Information is key in any walk of life. Similarly, a farmer too could be better equipped to handle any crisis if informed timely about his privileges, latest technology, sustainable methods of farming and government subsidies available. If government subsidies are a grant for all farmers why is Maharashtra an outlier in terms of farmers’ suicides.

A quarter of a million Indian farmers have committed suicide in the last 16 years — an average of one suicide every 30 minutes. This when 50% of the population directly or indirectly earn their livelihood from the agricultural sector, this bread maker goes without bread.

But it is not a decided fate, not an indefinite misery, this has to change with the holistic cure that technology offers. Agrotech companies literally serve it on a platter for you today, customized intelligentsia about the crop to grow, how to grow, when to grow, when to harvest, where to sell and how to get the financial and business acumen on all of the above.

Save A Farmer: Initiative For The Farmers

It is essential that this tailor-made information on every minute aspect of agriculture is made available to every new, budding, aspiring and seasoned farmer. And not just them but every smallest link in the entire supply chain of this sector.

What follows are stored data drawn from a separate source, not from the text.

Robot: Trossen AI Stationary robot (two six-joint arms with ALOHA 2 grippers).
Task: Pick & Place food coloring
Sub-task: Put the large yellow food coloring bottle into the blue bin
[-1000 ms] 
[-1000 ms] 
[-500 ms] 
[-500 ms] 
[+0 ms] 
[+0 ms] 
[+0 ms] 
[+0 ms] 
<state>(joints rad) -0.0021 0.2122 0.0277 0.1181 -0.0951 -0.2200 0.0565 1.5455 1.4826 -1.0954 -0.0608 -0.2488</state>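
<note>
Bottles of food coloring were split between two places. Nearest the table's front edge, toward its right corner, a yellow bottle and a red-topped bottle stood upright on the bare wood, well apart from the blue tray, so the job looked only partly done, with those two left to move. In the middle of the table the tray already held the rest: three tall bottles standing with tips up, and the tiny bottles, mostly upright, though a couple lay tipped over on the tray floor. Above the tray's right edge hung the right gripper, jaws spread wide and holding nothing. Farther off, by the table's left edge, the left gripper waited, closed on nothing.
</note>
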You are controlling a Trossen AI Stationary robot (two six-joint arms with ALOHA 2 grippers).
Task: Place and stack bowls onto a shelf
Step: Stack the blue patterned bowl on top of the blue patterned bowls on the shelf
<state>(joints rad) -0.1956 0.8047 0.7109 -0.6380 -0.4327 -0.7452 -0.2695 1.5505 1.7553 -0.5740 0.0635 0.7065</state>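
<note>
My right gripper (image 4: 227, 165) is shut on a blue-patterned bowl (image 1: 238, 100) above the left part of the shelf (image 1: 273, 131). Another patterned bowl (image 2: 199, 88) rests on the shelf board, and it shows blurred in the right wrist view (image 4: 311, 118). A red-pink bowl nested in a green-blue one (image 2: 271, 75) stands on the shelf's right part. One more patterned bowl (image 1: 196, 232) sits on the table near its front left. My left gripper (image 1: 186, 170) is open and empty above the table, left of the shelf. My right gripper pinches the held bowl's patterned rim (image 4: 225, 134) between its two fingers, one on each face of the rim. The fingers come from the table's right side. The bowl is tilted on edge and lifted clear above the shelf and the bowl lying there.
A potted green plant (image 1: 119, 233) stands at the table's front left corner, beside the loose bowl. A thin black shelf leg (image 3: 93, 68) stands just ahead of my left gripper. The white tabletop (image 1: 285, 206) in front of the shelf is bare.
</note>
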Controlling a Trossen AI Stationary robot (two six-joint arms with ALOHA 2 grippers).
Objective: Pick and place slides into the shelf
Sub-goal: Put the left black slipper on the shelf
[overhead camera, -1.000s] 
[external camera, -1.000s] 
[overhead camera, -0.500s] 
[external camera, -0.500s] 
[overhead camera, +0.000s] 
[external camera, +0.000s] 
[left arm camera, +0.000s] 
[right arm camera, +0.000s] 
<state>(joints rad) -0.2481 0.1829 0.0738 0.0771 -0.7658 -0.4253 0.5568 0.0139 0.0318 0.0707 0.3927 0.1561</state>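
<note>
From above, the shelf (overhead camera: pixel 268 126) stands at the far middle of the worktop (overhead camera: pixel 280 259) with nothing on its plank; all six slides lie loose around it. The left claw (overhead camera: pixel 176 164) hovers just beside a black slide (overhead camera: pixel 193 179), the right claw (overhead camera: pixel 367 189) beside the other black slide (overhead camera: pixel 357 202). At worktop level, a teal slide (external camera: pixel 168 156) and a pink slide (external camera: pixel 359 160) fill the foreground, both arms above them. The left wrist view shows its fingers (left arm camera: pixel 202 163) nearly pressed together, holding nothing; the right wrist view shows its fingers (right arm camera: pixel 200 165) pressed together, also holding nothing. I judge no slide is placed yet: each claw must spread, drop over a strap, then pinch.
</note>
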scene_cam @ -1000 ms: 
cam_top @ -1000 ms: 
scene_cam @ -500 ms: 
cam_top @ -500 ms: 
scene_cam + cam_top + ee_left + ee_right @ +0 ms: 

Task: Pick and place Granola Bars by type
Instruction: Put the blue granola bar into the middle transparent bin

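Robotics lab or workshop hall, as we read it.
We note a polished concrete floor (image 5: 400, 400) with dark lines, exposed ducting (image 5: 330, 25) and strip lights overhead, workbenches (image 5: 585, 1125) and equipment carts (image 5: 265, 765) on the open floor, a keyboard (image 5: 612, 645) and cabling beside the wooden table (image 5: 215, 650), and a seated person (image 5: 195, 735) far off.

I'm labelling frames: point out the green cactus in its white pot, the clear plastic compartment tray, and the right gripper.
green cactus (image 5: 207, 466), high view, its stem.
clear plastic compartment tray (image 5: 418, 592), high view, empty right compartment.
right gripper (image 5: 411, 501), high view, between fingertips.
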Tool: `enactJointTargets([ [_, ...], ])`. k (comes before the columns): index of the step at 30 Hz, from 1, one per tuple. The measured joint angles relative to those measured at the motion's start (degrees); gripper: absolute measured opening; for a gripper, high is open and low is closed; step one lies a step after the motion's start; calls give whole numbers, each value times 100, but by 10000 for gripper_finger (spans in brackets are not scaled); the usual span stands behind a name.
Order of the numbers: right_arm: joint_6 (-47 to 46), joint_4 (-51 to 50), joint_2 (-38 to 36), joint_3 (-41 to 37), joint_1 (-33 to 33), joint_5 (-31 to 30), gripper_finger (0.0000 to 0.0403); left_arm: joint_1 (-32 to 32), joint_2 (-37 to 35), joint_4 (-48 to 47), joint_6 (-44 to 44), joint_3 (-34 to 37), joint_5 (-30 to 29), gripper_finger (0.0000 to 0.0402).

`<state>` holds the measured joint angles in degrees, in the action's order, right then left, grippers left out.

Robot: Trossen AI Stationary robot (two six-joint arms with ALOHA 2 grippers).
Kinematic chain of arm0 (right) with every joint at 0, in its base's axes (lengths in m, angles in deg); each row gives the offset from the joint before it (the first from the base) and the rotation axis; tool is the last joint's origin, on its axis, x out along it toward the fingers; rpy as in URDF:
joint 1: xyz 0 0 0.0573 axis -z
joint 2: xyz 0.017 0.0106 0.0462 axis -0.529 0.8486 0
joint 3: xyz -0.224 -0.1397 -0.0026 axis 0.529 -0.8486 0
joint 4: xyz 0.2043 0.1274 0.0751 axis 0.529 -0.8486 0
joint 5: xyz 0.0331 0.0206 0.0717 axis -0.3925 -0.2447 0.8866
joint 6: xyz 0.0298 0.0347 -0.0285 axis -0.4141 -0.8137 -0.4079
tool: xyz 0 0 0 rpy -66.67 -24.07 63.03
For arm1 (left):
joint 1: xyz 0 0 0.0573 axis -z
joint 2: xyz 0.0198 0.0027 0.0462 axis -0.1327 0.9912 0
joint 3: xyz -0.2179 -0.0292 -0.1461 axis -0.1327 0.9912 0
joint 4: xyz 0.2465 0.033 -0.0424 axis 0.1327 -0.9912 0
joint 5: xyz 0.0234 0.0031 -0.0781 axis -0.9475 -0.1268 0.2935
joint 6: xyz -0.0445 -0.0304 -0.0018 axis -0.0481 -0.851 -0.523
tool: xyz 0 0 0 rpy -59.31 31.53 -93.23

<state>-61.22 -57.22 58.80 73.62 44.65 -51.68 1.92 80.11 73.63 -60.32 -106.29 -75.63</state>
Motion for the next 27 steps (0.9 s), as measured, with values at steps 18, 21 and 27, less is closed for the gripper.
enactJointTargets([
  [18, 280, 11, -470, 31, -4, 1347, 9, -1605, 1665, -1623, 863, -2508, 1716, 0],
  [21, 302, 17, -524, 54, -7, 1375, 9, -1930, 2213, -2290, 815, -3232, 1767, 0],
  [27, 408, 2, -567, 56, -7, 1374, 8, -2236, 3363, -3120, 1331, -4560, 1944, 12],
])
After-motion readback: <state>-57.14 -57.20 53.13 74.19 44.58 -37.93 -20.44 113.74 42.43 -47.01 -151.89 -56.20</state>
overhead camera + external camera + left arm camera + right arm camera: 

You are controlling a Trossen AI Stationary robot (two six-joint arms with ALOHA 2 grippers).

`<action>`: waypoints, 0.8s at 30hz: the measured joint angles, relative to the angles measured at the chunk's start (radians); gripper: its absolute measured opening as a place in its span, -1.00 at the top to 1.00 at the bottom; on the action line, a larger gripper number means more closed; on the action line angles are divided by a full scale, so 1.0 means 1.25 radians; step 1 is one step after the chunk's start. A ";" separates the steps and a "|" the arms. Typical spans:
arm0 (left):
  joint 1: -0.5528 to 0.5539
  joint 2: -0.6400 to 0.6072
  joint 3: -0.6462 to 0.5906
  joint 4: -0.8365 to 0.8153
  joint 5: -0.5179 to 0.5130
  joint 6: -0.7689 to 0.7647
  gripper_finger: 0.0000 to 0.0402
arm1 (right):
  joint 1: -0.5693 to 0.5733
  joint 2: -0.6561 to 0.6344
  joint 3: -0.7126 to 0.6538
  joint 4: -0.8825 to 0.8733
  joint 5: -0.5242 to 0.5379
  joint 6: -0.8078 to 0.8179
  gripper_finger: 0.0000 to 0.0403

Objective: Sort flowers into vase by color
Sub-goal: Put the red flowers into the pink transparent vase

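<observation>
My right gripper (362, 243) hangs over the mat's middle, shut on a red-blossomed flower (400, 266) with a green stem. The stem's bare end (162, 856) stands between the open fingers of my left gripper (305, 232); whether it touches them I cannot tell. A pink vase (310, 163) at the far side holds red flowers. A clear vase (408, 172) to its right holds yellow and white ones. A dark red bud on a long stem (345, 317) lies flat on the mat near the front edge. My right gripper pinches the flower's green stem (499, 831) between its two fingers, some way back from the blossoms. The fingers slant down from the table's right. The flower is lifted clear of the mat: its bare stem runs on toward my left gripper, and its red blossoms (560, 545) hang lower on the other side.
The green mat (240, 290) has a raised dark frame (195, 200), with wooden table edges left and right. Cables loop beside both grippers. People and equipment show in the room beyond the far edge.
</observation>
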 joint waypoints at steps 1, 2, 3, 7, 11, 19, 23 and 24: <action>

And every one of us can make it possible by aiding this development envisioned by many agri-tech companies today. And one such company, FarmGuide, enables the realization of this possibility in just 60 rupees with a campaign called ‘Save A farmer’. SAF ensures that the cost attached to these information services is not transferred to the grower who is much embroiled with the several worries of his daily activities.

SAF addresses the problems of information deficit through a sophisticated yet jargon-free push information mechanism and Interactive Voice Response (IVR) system that has mapped 16000 customer scenarios in about 18 different languages.

While we spend a considerable time today sharing pertinent and impertinent information with all and sundry, FarmGuide can ensure that the farmer gets that one message which could be of paramount importance to his crop, his sustenance and his life.